The move away from all-male, mostly white boards is getting more scrutiny after the U.S. Securities and Exchange Commission said it may require companies to offer more specific details on their corporate governance. Women now represent about 21 percent of all directors, up from 16.6 percent in 2012, Equilar said in the report, which looks at more than 30 data trends.
SEC Chair Mary Jo White, when announcing the regulator’s plan in June, said that just 15 percent of directors in the top 200 S&P 500 companies belong to a minority group. The percentage of those companies with at least one minority director fell to 86 percent in 2015 from 90 percent in 2005, she said. With almost three quarters of the new director positions going to men, the nonpartisan U.S. Government Accounting Office says it may take more than 40 years for women to reach parity, she added.
Among industries, consumer-goods companies are most forthcoming with board-diversity information, with almost 20 percent reporting, Equilar said, based on a manual review of the proxy statements of S&P 500 companies.

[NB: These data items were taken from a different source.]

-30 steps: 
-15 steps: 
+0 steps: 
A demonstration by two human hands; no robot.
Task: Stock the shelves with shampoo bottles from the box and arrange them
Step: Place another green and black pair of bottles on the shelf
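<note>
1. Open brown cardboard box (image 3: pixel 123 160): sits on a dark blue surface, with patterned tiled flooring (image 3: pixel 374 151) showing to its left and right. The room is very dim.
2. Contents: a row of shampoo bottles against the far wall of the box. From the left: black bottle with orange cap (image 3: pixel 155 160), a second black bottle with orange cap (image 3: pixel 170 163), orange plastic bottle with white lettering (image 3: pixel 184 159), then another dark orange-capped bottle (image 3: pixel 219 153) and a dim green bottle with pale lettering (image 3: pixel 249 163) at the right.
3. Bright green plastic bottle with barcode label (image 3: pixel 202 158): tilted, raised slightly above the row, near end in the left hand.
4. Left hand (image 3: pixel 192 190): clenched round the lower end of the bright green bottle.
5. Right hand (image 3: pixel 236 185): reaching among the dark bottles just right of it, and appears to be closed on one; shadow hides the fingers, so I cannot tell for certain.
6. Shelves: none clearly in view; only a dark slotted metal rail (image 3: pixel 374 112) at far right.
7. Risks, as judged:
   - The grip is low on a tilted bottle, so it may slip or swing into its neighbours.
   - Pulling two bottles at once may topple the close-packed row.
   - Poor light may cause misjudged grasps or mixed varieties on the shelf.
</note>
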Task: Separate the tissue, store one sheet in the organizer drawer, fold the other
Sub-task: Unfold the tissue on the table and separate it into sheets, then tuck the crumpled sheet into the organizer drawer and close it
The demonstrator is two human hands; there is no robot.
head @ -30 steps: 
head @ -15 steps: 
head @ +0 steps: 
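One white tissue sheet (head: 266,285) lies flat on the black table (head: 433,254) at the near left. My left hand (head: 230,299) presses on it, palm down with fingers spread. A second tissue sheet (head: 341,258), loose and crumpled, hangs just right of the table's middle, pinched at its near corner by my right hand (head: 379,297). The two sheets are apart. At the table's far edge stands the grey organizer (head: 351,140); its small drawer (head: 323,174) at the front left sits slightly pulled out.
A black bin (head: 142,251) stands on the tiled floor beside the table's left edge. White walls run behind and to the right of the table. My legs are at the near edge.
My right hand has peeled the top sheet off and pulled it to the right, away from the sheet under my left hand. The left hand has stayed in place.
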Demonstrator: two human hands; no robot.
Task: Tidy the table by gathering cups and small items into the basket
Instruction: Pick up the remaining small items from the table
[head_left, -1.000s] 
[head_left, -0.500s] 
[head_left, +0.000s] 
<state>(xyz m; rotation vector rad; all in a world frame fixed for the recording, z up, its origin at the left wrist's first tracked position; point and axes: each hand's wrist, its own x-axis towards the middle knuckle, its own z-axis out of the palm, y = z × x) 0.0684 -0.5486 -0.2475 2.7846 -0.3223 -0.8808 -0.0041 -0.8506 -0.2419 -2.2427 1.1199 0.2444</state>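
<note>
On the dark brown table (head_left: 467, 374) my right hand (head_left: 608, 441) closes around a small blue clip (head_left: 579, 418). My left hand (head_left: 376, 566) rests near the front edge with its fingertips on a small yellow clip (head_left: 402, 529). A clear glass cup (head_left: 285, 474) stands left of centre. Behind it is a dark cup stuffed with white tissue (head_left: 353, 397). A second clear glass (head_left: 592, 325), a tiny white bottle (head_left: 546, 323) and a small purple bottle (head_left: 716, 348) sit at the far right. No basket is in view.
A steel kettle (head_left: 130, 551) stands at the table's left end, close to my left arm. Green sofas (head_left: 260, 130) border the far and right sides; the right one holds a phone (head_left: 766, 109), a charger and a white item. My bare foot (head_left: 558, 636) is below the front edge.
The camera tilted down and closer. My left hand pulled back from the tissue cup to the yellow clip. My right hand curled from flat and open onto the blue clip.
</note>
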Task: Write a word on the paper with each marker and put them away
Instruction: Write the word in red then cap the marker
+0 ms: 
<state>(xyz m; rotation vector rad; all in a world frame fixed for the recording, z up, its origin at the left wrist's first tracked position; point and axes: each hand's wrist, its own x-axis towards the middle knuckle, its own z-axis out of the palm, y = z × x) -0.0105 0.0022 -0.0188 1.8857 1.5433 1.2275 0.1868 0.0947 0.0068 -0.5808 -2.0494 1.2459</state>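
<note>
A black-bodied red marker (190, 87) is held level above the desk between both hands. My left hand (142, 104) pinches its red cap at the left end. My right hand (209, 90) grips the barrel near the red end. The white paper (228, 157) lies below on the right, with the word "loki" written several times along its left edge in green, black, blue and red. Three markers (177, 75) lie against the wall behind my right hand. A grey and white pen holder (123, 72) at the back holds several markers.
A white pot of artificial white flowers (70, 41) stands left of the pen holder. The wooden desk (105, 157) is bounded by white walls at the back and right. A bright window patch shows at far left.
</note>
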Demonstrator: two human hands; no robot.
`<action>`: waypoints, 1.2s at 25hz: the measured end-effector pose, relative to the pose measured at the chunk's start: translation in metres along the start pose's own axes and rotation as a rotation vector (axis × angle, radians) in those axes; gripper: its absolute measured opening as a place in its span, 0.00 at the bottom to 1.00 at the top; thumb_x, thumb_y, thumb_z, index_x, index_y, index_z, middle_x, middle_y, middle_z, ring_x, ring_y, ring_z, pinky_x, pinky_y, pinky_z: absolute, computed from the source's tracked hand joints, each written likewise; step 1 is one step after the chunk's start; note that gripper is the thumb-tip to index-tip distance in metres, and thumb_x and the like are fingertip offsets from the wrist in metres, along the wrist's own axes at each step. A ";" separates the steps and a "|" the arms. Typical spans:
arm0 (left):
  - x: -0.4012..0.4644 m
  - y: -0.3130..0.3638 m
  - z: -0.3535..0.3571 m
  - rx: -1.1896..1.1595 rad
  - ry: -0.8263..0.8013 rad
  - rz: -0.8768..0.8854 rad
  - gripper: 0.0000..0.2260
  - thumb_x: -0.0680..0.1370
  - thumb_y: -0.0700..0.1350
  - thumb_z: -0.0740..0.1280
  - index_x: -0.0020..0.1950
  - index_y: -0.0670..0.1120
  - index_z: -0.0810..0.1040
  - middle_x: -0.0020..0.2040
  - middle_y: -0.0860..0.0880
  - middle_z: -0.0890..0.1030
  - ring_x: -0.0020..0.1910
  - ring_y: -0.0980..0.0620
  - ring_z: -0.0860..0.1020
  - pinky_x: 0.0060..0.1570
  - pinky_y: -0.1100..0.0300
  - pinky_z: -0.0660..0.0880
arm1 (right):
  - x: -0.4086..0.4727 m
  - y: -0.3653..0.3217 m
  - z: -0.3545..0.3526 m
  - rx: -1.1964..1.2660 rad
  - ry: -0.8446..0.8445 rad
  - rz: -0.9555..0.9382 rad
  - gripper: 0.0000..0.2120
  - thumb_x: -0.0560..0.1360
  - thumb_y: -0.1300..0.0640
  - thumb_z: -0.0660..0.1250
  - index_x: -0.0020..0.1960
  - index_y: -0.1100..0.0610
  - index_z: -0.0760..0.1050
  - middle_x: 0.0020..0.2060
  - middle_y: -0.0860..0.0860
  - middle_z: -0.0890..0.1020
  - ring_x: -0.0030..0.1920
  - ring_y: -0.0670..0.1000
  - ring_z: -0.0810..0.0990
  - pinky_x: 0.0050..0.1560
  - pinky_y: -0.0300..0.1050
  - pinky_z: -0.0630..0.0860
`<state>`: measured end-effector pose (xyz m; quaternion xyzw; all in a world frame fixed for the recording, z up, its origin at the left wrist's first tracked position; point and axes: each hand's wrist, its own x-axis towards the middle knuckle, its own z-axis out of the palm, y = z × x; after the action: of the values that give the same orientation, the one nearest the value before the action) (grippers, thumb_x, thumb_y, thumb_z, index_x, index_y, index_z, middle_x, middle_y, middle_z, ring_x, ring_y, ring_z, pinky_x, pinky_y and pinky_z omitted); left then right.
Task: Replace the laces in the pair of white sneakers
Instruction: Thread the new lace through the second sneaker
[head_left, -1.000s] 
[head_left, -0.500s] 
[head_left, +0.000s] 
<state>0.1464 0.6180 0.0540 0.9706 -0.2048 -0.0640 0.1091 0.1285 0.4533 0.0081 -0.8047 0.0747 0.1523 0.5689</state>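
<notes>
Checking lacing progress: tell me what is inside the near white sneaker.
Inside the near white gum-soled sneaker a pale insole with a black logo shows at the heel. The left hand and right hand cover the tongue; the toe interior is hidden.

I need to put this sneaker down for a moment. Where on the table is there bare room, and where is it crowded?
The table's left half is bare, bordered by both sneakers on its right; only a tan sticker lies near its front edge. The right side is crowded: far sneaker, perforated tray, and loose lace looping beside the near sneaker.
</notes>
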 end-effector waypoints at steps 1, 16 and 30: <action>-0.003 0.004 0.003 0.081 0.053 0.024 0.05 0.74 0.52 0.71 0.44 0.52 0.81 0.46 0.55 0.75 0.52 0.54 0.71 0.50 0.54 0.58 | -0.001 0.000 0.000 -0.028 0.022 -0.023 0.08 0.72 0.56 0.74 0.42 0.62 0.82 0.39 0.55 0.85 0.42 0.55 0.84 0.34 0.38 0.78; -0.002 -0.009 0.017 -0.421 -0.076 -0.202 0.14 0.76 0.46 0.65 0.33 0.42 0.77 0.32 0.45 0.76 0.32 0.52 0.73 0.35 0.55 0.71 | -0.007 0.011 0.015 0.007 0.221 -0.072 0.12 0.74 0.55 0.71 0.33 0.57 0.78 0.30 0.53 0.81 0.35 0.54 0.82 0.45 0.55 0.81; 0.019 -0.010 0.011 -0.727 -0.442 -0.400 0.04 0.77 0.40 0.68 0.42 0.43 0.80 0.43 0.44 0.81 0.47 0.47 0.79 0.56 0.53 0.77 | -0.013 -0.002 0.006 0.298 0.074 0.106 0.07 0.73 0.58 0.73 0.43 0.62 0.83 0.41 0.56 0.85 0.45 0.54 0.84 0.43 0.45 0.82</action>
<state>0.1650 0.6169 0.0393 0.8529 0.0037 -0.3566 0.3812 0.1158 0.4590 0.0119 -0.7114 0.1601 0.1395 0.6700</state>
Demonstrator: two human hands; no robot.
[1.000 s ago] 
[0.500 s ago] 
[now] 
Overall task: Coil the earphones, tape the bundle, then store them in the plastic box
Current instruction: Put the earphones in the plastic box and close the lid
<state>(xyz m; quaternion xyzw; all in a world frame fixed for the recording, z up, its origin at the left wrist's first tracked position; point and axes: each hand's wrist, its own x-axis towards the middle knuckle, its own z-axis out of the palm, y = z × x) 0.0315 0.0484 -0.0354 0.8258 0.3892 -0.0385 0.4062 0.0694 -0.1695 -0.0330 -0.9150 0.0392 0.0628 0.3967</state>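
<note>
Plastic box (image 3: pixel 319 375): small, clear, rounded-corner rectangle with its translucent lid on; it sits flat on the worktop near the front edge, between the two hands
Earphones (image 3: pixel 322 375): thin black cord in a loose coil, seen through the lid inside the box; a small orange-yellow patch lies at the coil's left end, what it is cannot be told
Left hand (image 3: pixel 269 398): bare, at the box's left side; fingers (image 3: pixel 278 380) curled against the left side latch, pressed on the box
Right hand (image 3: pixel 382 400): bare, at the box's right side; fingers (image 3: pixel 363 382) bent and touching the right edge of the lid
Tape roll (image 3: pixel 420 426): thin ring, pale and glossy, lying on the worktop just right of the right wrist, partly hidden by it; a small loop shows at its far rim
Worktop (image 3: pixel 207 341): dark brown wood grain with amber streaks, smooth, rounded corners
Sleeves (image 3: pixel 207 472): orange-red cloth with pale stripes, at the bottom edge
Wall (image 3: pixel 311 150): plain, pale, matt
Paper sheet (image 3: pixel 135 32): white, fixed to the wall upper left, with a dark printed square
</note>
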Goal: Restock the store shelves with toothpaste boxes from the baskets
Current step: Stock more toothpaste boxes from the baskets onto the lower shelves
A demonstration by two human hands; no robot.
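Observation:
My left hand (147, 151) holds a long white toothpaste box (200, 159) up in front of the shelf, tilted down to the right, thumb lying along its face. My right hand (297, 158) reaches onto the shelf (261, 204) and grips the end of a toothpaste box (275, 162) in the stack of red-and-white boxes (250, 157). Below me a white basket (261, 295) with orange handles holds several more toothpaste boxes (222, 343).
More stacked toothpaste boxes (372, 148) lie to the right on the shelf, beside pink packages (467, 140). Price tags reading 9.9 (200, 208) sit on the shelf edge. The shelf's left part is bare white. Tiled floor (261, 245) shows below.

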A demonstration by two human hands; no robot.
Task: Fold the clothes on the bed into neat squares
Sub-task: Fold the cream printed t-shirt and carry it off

Basic materials firms were the lowest, at 2 percent reporting publicly; technology companies were the second lowest, at 5.7 percent, Equilar found.
This year, FleetCor Technologies Inc., which provides specialty payment cards, became the first S&P 500 company where a diversity ballot proposal passed with a final majority, said Peter Kimball, ISS associate director.
The nine proposals in this proxy season were almost twice the five submitted in 2015, Kimball said. The company has tracked 55 such proposals since 2000, he said.
“Gender diversity on boards has come to the fore in the last two years,” Kimball said. “The proliferation of proposals in 2016 reflects the position this issue has taken and signals continued expansion of these proposals for 2017 and beyond.”